■ **Your assignment**: Each line from the one that includes "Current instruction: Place" to the last line of the data below should be set down exactly; no other lines are wanted.
****
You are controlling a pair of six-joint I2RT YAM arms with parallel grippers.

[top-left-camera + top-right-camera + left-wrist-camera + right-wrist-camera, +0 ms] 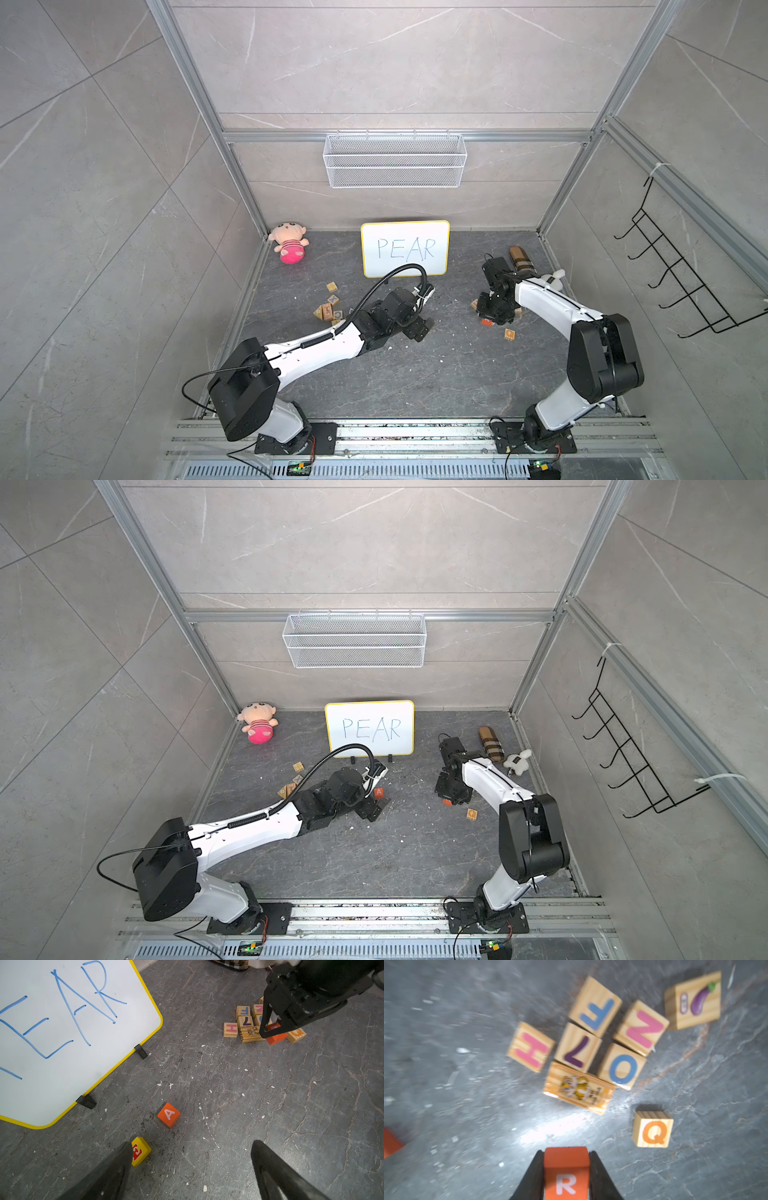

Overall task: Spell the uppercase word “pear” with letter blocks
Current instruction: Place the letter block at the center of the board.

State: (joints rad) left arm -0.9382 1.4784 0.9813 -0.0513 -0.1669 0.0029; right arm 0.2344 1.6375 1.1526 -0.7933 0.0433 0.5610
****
■ **Expected output**:
Current instruction: Place the letter block at the center of the board.

State: (joints rad) left arm -0.9382 1.4784 0.9813 -0.0513 -0.1669 0.0029; right arm 0.2344 1.6375 1.1526 -0.7933 0.0433 0.5610

What this exercise needed has been supplied.